Interpretive Summary: Standard soybean meal is produced by toasting to reduce trypsin inhibitor levels and hexane extraction to remove the valuable soybean oil. The extracted oil is used primarily in human foods, with its use as a feedstock for production of biodiesel growing rapidly. A new method of soybean meal processing has been developed, which may simplify the process of biodiesel production. This method, ‘in situ transesterification’, eliminates hexane extraction to remove the oil, combining the extraction and transesterification steps so as to synthesize biodiesel via a single treatment conducted directly on a lipid-bearing solid material. If the resulting meal is comparable in nutritional value to commercially available hexane extracted soybean meal (SE-SBM) the new process could become widely used in the bio-fuel industry. Two levels (17.5 and 35%) of each of three types of soybean meal were fed to triplicate lots of rainbow trout. The three types of soybean meal included SE-SBM, experimentally produced hexane extracted SE-SBM (ESE-SBM), and meal produced using in situ transesterfication (IS-SBM). There was no effect of source of soybean meal on weight gain of trout. The fish fed the meal processed by the new method, IS-SBM, gained as much weight as fish fed either of the two control meals, within an inclusion level. The fish fed the diets containing IS-SBM, however, did have higher feed intakes (2.51% bw/d) as compared to fish fed the ESE-SBM or SE-SBM, 2.38 and 2.46% bw/d, respectively. Protein and energy retention values were lower for the fish fed the IS-SBM diets. ADC for protein was lower for the IS-SBM (85.9%) than for the ESE-SBM (89.3%). Feeding IS-SBM did not decrease weight gain in this study, but due to the increased feed intake and FCR, long term feeding trials should be conducted to further evaluate the meal.

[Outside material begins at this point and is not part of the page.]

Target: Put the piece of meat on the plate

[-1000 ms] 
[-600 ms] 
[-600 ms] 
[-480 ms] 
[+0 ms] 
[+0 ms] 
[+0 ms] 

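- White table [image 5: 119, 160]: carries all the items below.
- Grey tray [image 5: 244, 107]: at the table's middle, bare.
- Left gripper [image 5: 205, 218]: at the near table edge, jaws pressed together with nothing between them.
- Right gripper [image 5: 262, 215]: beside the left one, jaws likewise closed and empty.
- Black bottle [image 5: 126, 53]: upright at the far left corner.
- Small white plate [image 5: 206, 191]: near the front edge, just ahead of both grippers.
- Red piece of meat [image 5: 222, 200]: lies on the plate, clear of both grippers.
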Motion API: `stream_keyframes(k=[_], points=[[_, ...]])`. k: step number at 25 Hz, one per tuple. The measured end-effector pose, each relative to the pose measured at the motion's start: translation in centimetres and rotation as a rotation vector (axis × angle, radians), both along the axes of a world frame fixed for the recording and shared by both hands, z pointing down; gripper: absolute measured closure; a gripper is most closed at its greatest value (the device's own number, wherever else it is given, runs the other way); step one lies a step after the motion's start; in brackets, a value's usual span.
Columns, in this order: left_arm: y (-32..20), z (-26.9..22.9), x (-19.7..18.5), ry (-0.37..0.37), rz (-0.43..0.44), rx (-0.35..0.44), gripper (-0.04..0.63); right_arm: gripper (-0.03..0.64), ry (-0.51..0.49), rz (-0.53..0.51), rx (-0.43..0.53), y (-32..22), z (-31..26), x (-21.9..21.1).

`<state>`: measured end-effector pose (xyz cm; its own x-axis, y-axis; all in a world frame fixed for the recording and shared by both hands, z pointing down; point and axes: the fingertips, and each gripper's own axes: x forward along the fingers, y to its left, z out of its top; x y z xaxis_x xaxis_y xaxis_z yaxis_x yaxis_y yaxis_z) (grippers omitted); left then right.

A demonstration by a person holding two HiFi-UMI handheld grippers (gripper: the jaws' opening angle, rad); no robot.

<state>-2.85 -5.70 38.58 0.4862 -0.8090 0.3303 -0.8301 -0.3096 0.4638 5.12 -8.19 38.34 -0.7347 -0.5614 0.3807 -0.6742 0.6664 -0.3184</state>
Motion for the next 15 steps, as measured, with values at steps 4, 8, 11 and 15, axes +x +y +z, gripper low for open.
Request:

Technical Abstract: Standard soybean meal is produced by toasting to reduce trypsin inhibitor levels and hexane extraction to remove the valuable soybean oil. The extracted oil is used primarily in human foods, with its use as a feedstock for production of biodiesel growing rapidly. A new method of soybean meal processing has been developed, ‘in situ transesterification’, which eliminates hexane extraction to remove the oil and combines the extraction and transesterification steps so as to synthesize biodiesel via a single treatment conducted directly on a lipid-bearing solid material. Two levels (17.5 and 35%) of each of three types of soybean meal were fed to triplicate lots of 30 (initial wt 22g.) rainbow trout for 9 weeks in flow-through 15 °C spring water. The three types of soybean meal included solvent extracted soybean meal (SE-SBM), experimentally produced hexane extracted SE-SBM (ESE-SBM), and meal produced using in situ transesterfication (IS-SBM) and were each fed at two levels for a total of 6 diets. There was no effect of source of soybean meal on weight gain of trout. The fish fed the meal processed by the new method, IS-SBM, gained as much weight as fish fed either of the two control meals, within an inclusion level. The fish fed the diets containing IS-SBM, however, did have higher feed intakes (2.51% bw/d) as compared to fish fed the ESE-SBM or SE-SBM, 2.38 and 2.46% bw/d, respectively. Protein and energy retention values were lower for the fish fed the IS-SBM diets. There was no effect of soybean source on carcass composition. ADC for protein was lower for the IS-SBM (85.9%) than for the ESE-SBM (89.3%). Feeding IS-SBM did not decrease weight gain in this study, but due to the increased feed intake and FCR, long term feeding trials should be conducted to further evaluate the meal.